===== DATA

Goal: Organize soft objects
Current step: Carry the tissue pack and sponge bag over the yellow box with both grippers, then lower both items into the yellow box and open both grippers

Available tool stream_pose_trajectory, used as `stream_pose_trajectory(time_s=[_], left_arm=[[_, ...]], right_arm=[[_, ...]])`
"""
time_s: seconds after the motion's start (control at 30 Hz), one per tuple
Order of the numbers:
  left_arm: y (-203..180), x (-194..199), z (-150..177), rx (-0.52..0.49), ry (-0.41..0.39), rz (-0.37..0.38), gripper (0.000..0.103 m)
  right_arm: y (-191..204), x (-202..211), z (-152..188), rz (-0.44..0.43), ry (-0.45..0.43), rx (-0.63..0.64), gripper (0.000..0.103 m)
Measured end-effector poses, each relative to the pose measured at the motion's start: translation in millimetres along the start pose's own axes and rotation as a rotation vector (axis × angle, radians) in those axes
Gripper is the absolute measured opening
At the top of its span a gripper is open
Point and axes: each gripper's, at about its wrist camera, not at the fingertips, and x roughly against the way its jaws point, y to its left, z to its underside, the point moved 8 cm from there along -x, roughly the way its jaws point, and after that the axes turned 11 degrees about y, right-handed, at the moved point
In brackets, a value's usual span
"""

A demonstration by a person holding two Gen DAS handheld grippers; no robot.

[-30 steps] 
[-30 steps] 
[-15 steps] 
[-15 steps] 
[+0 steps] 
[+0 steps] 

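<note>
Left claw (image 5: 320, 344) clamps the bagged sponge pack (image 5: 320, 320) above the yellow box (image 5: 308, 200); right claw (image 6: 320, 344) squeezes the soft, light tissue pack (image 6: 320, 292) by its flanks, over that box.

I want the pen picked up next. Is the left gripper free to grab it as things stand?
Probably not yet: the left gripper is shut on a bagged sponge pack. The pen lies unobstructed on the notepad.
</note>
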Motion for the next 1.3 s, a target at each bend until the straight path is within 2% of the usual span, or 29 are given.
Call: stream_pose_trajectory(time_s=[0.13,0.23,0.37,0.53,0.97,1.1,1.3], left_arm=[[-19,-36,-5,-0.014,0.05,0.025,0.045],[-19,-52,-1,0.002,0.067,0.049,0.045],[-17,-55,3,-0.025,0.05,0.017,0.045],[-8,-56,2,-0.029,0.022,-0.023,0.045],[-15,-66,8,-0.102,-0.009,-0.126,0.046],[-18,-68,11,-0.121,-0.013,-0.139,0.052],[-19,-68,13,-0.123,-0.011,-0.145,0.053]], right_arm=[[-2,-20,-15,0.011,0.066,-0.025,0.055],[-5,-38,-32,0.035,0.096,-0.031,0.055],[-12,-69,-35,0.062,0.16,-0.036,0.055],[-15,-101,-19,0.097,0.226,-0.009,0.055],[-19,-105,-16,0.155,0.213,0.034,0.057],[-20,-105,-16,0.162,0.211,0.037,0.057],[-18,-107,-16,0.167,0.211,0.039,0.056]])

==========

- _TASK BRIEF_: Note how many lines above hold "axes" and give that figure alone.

- _EXERCISE SOLUTION_: 2